=== Section Start ===

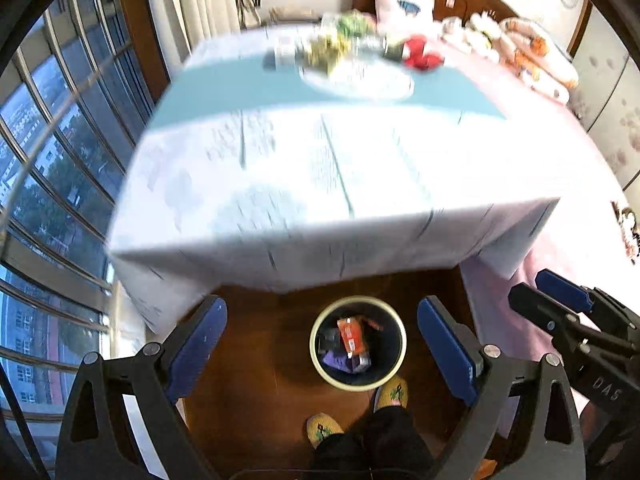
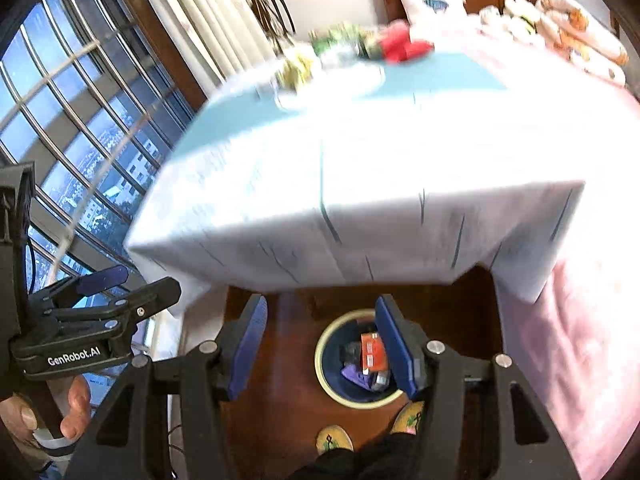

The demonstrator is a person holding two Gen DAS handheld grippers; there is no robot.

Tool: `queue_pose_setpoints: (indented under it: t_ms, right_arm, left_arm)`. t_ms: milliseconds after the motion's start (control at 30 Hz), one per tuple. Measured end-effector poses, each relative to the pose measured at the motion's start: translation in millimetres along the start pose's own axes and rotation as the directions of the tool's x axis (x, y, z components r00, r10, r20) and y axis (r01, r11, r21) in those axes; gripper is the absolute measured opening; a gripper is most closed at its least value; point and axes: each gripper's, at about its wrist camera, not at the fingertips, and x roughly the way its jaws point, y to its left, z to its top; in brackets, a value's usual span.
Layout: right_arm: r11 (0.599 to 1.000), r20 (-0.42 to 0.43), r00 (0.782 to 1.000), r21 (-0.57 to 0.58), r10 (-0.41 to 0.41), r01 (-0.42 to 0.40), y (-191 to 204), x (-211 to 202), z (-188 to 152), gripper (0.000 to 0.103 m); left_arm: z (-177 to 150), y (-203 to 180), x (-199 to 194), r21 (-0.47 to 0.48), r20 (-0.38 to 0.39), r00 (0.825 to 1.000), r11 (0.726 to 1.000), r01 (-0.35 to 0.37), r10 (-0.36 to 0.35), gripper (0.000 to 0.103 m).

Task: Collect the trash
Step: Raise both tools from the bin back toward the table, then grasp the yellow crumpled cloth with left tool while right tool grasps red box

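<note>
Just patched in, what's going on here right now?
A person stands over a round waste bin on the wooden floor, holding a gripper in each hand. The left gripper and the right gripper are both open and empty. The bin already holds an orange packet and purple wrappers. On the cloth-covered table behind it, a plate with blurred items remains.

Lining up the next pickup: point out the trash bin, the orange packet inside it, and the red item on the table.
Trash bin (image 1: 320, 368), left wrist view, cream rim.
Orange packet (image 1: 352, 338), left wrist view, its face.
Red item (image 2: 400, 46), right wrist view, its middle.
</note>
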Motion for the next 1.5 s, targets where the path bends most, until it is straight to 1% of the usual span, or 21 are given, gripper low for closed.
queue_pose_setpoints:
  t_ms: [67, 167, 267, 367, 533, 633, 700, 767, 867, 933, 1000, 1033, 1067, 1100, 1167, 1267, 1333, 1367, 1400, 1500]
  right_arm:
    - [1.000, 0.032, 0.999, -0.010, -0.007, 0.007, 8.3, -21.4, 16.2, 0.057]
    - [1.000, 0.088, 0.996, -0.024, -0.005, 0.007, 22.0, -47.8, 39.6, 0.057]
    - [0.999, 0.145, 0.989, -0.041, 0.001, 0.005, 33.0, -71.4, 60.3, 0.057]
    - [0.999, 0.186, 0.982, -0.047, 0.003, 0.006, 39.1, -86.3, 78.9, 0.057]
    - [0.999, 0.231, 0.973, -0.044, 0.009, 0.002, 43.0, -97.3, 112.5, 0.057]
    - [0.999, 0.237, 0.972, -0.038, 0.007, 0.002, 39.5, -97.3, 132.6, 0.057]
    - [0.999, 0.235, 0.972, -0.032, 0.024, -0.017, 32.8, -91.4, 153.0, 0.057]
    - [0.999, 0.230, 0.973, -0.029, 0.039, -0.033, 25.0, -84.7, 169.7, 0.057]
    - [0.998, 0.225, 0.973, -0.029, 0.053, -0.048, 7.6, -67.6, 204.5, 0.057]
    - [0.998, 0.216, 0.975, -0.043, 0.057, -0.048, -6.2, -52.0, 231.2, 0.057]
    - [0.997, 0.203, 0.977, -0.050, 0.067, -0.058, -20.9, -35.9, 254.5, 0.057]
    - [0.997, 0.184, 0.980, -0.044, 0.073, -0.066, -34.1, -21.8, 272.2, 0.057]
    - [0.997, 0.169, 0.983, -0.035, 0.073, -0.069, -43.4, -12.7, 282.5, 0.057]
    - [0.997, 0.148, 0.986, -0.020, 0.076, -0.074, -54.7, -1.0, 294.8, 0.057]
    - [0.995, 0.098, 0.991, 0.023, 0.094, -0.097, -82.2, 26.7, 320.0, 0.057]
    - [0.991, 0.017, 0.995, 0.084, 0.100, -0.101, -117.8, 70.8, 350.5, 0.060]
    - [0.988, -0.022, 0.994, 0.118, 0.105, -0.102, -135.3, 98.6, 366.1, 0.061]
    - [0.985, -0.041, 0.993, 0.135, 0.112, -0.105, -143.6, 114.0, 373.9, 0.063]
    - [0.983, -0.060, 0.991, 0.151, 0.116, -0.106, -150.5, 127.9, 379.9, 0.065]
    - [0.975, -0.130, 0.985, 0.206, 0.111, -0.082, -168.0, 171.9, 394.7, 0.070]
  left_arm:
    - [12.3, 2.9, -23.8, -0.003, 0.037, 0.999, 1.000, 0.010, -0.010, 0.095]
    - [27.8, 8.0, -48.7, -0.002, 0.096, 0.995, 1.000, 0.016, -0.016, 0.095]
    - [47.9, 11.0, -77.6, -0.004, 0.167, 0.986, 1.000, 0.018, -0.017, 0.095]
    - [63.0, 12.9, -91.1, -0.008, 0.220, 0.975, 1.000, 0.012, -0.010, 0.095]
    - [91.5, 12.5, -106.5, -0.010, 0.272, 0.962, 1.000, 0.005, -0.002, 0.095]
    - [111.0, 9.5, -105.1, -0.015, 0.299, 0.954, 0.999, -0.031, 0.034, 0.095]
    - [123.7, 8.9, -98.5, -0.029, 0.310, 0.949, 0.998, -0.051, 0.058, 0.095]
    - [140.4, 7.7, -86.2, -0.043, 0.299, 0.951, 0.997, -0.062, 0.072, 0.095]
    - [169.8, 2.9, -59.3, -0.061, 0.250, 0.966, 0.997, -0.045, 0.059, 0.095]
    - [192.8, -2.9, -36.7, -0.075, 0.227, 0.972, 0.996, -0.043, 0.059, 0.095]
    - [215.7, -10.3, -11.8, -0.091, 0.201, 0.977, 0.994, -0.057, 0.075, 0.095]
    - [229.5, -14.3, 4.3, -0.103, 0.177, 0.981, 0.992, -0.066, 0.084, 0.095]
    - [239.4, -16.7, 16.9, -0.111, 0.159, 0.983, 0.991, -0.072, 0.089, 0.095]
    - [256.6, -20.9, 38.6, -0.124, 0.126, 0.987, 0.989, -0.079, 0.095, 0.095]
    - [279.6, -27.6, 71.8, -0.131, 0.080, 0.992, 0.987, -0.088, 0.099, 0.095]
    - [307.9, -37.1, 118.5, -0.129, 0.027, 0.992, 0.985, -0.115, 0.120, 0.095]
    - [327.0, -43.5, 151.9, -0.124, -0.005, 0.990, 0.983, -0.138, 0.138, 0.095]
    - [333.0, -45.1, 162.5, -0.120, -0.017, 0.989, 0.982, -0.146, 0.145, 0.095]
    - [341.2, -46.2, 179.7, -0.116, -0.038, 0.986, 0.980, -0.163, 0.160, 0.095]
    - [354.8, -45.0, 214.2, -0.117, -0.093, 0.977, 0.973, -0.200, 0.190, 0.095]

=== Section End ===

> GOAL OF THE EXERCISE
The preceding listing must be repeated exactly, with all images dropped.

> EXERCISE ANSWER
The demonstrator is a person holding two Gen DAS handheld grippers; there is no robot.

Tool: `queue_pose_setpoints: (indented under it: t_ms, right_arm, left_arm)`. t_ms: milliseconds after the motion's start (control at 30 Hz), one per tuple. Measured end-effector poses, each relative to the pose measured at the motion's start: translation in millimetres along the start pose's own axes and rotation as the directions of the tool's x axis (x, y, z components r00, r10, r20) and y axis (r01, r11, r21) in those axes; gripper is the absolute measured opening; a gripper is most closed at its least value; point and axes: each gripper's, at about its wrist camera, not at the fingertips, and x roughly the way its jaws point, y to its left, z to its top; in brackets, a value's usual span.
Layout: right_arm: r11 (0.599 to 1.000), r20 (-0.42 to 0.43), r00 (0.782 to 1.000), r21 (-0.57 to 0.58), r10 (-0.41 to 0.41), r01 (-0.42 to 0.40), y (-191 to 204), x (-211 to 202), z (-188 to 152), gripper (0.000 to 0.103 m); left_arm: z (-177 to 150), y (-203 to 180), x (-199 to 194), r21 (-0.47 to 0.48), r20 (-0.38 to 0.39), r00 (0.825 to 1.000), r11 (0.726 to 1.000), r01 (-0.35 to 0.37), r10 (-0.36 to 0.35), gripper (0.000 to 0.103 m).

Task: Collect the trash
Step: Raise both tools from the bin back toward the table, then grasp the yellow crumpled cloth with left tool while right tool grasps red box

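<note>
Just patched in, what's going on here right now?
A person stands over a round waste bin on the wooden floor, holding a gripper in each hand. The left gripper and the right gripper are both open and empty. The bin already holds an orange packet and purple wrappers. On the cloth-covered table behind it, a plate with blurred items remains.

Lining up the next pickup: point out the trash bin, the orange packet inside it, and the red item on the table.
Trash bin (image 1: 320, 368), left wrist view, cream rim.
Orange packet (image 1: 352, 338), left wrist view, its face.
Red item (image 2: 400, 46), right wrist view, its middle.
</note>
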Motion for the next 1.5 s, targets where the path bends most, until it is straight to 1% of the usual span, or 21 are given, gripper low for closed.
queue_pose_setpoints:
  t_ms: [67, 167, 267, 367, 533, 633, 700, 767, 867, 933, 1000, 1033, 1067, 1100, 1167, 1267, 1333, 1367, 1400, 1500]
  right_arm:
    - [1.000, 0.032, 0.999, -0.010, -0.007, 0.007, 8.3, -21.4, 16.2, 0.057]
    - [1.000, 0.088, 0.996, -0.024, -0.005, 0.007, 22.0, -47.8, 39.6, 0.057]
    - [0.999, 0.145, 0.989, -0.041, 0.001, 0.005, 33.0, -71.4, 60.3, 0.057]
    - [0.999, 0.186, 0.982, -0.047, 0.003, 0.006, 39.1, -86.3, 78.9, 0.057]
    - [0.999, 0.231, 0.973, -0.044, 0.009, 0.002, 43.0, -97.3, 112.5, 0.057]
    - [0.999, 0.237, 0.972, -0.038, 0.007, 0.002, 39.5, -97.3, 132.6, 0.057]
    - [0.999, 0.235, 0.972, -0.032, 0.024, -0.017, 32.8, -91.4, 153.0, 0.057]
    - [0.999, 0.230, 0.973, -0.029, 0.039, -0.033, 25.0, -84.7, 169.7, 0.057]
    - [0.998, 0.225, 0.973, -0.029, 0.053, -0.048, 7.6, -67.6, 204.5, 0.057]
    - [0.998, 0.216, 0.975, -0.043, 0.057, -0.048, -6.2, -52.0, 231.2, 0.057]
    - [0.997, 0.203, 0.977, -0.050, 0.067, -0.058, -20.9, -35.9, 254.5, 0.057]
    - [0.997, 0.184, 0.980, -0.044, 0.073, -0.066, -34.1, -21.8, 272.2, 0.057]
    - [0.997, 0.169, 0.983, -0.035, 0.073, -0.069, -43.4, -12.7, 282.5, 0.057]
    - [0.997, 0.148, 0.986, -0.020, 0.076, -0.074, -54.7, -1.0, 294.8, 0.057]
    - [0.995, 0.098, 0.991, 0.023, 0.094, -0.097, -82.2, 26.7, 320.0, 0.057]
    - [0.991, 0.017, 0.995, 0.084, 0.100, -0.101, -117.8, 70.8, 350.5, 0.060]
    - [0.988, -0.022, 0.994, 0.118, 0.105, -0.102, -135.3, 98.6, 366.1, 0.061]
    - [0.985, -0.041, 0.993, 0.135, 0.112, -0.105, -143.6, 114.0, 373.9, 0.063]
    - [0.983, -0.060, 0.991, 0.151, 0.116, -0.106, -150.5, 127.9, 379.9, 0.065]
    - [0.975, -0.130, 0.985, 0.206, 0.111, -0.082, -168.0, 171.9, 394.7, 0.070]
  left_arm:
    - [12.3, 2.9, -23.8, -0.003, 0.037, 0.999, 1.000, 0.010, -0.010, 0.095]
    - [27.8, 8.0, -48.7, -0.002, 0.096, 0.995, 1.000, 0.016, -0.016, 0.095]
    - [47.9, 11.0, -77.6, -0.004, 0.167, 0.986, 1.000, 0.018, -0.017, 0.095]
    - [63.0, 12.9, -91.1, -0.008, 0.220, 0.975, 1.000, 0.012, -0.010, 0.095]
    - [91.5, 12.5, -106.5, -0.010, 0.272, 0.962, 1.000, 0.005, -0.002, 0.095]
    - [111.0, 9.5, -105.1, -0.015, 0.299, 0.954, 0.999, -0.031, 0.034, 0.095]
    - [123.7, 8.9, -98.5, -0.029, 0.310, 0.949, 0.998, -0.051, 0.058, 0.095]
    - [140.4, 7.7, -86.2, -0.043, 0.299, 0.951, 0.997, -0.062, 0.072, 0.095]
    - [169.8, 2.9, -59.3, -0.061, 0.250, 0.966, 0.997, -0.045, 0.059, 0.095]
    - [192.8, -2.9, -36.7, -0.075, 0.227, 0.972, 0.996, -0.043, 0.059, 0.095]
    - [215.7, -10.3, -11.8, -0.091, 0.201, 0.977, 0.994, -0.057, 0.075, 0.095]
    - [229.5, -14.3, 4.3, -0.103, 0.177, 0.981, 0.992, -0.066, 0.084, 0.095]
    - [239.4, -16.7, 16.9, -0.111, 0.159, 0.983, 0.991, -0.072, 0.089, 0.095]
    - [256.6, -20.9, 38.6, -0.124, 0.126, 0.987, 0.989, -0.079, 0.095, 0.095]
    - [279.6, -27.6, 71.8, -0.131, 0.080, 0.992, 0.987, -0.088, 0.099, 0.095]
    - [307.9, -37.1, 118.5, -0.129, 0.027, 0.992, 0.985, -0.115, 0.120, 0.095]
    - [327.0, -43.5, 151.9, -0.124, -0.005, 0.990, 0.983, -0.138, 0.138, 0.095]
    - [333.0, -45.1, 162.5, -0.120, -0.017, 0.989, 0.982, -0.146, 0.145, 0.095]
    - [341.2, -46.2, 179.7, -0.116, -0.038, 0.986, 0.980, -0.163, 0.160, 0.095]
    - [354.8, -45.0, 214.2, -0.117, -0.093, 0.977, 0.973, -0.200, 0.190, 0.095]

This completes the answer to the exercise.